Enter COB
Cob. [knocks at the door.] What, Tib! Tib, I say!
Tib. [within.] How now, what cuckold is that knocks so hard?
Enter Tib.
O, husband! is it you? What's the news?
Cob. Nay, you have stunn'd me, i'faith; you have, given me a
knock O' the forehead will stick by me. Cuckold! 'Slid, cuckold!
Tib. Away, you fool! did I know it was you that knocked?
Come, come, you may call me as bad when you list.
Cob. May I? Tib, you are a whore.
Tib. You lie in your throat, husband.
Cob. How, the lie! and in my throat tool do you long to be
stabb'd, ha?
Tib. Why, you are no soldier, I hope.
Cob. O, must you be stabbed by a soldier? Mass, that's true! when
was Bobadill here, your captain? that rogue, that foist, that
fencing Burgullion? I'll tickle him, i'faith.
Tib. Why, what's the matter, trow?
Cob.
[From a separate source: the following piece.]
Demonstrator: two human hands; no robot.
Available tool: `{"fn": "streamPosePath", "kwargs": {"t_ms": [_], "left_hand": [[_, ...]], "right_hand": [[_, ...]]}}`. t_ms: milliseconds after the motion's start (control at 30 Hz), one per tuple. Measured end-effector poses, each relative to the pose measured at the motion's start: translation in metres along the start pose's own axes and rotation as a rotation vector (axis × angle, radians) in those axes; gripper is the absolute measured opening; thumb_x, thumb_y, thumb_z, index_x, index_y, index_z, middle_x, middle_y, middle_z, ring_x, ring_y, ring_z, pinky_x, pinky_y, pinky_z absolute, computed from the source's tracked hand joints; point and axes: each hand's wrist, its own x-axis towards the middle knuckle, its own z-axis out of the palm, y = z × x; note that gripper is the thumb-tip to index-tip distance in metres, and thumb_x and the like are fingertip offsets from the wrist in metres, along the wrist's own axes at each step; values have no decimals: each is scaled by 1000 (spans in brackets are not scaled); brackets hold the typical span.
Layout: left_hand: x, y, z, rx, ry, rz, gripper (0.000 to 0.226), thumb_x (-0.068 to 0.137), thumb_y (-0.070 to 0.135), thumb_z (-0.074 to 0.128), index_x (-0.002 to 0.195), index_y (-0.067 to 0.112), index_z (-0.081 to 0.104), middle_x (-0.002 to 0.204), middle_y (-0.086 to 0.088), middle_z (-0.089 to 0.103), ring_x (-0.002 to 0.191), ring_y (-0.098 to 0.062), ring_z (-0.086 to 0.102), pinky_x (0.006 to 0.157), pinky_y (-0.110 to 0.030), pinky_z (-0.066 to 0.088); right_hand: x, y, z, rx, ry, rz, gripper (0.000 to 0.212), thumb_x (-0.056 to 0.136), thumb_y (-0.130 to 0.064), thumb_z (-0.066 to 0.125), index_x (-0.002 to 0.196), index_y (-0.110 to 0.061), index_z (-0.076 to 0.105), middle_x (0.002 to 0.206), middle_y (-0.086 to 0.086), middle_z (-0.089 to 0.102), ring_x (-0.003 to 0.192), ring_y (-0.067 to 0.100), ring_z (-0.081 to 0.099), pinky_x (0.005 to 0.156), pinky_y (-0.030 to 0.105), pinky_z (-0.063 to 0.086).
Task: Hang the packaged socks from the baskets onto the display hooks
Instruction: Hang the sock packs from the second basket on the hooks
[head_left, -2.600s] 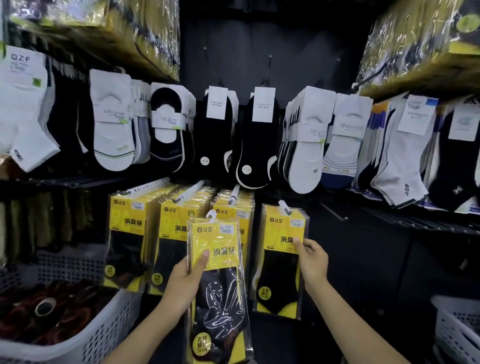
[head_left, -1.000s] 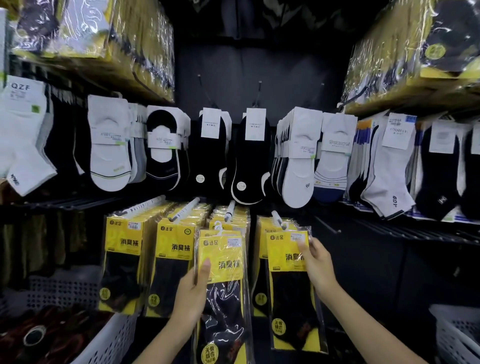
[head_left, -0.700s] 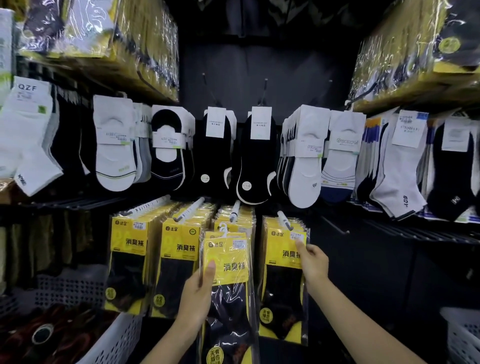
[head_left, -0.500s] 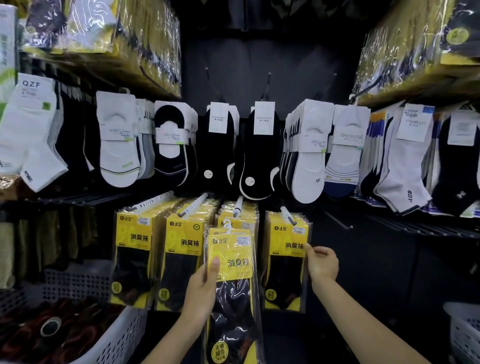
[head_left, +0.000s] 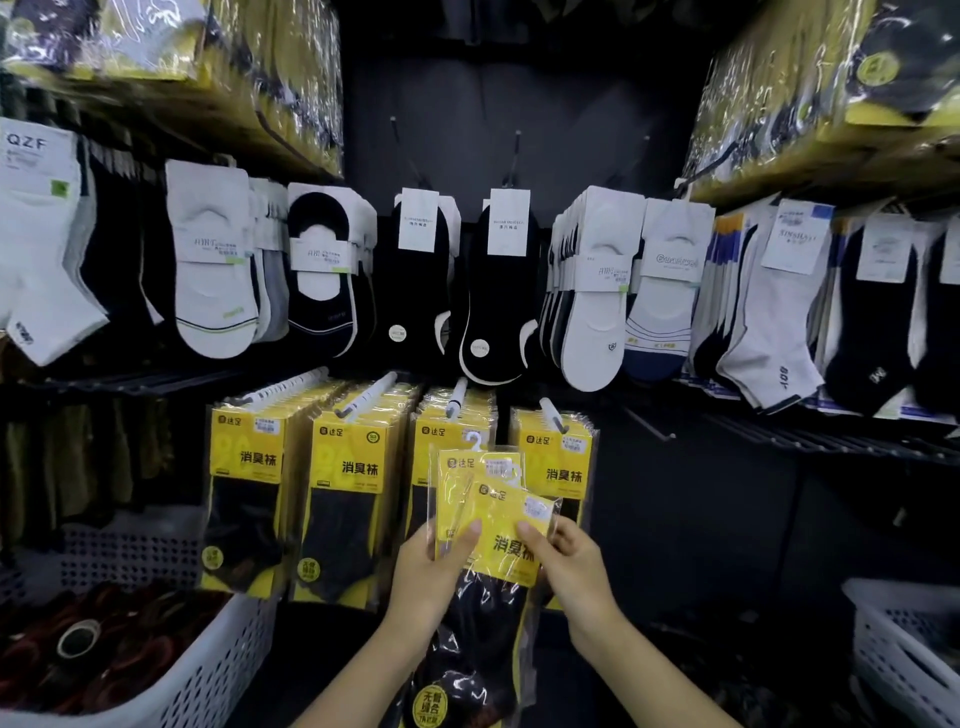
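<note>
Grip split at six o'clock: left hand (head_left: 428, 577) clasps the rear pack (head_left: 460, 480), thumb curled over its face, while right hand (head_left: 574, 569) pinches the tilted front pack (head_left: 511, 545) between thumb and fingers, probably to peel it free for hanging. Counted: two packs in hand, four loaded hooks (head_left: 551, 415) above at twelve, left basket (head_left: 218, 670) at eight, right basket (head_left: 904, 654) at four
</note>
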Motion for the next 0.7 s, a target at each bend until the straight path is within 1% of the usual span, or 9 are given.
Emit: {"fn": "streamPosePath", "kwargs": {"t_ms": [100, 167, 233, 267, 367, 500, 533, 633, 700], "left_hand": [[0, -1, 1, 6, 5, 10, 15, 85, 29, 67, 100, 26, 67, 87, 12, 75, 80, 1, 69, 60, -7, 48], [2, 0, -1, 4, 17, -11, 11, 90, 33, 59, 98, 29, 66, 88, 12, 74, 80, 1, 68, 61, -8, 47], [5, -2, -6, 28, 40, -27, 14, 94, 35, 51, 98, 32, 64, 90, 11, 71, 81, -5, 65, 67, -14, 46], [6, -2, -9, 39, 51, -26, 14, 95, 35, 50, 97, 32, 63, 89, 10, 69, 79, -7, 63, 67, -16, 45], [11, 0, -22, 81, 96, 10, 12, 96, 33, 49, 94, 34, 61, 88, 15, 67, 76, 6, 61, 60, -5, 42], [17, 5, -35, 98, 124, 49, 11, 96, 32, 49, 97, 33, 60, 88, 14, 67, 76, 9, 61, 60, -6, 44], [18, 6, -38, 98, 128, 56, 11, 96, 31, 49, 96, 33, 60, 87, 14, 67, 74, 11, 62, 59, -5, 44], [20, 7, -41, 90, 135, 72, 12, 96, 30, 50, 93, 32, 61, 84, 15, 66, 70, 19, 59, 56, 1, 41], [21, 6, -43, 84, 136, 61, 11, 96, 31, 50, 95, 30, 61, 84, 17, 65, 68, 21, 58, 54, 1, 41]], "right_hand": [[0, 4, -8, 18, -1, 28, 22, 85, -26, 69, 103, -14, 66, 103, 5, 72, 101, 22, 67, 97, 43, 50], [3, 7, -14, 37, 23, 45, 19, 87, -25, 67, 102, -14, 66, 104, 4, 73, 100, 20, 68, 94, 39, 52], [7, 10, -23, 67, 76, 51, 12, 90, -20, 64, 100, -13, 66, 104, 6, 73, 95, 18, 69, 85, 31, 54], [10, 11, -28, 83, 109, 52, 10, 92, -18, 61, 99, -13, 66, 104, 8, 73, 95, 20, 69, 85, 32, 55], [22, 6, -43, 74, 213, 27, 9, 95, -16, 56, 96, -14, 65, 103, 8, 71, 102, 26, 66, 95, 43, 51], [40, -16, -56, 70, 308, -52, 10, 96, -14, 54, 97, -18, 62, 104, 6, 70, 101, 23, 66, 93, 41, 51], [45, -21, -59, 60, 314, -77, 10, 96, -13, 53, 99, -18, 62, 104, 6, 70, 98, 20, 66, 90, 37, 52], [57, -32, -60, 16, 260, -128, 12, 96, -12, 53, 106, -16, 60, 97, 1, 71, 84, 9, 67, 67, 19, 52], [64, -36, -57, -27, 199, -132, 14, 96, -13, 54, 108, -15, 58, 92, -2, 71, 80, 6, 67, 58, 13, 51]]}}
O, he has basted me rarely, sumptuously! but I have it here in
black and white, [pulls out the warrant.] for his black and blue
shall pay him. O, the justice, the honestest old brave Trojan in
London; I do honour the very flea of his dog. A plague on him,
though, he put me once in a villanous filthy fear; marry, it
vanished away like the smoke of tobacco; but I was smoked soundly
first. I thank the devil, and his good angel, my guest. Well, wife,
or Tib, which you will, get you in, and lock the door; I charge you
let nobody in to you, wife; nobody in to you; those are my words:
not Captain Bob himself, nor the fiend in his likeness. You are a
woman, you have flesh and blood enough in you to be tempted;
therefore keep the door shut upon all comers.
Tib. I warrant you, there shall nobody enter here without my
consent.
Cob. Nor with your consent, sweet Tib; and so I leave you.
Tib. It's more than you know, whether you leave me so.
Cob. How?
Tib. Why, sweet.
Cob.
Tut, sweet or sour, thou art a flower.
Keep close thy door, I ask no more.
[Exeunt.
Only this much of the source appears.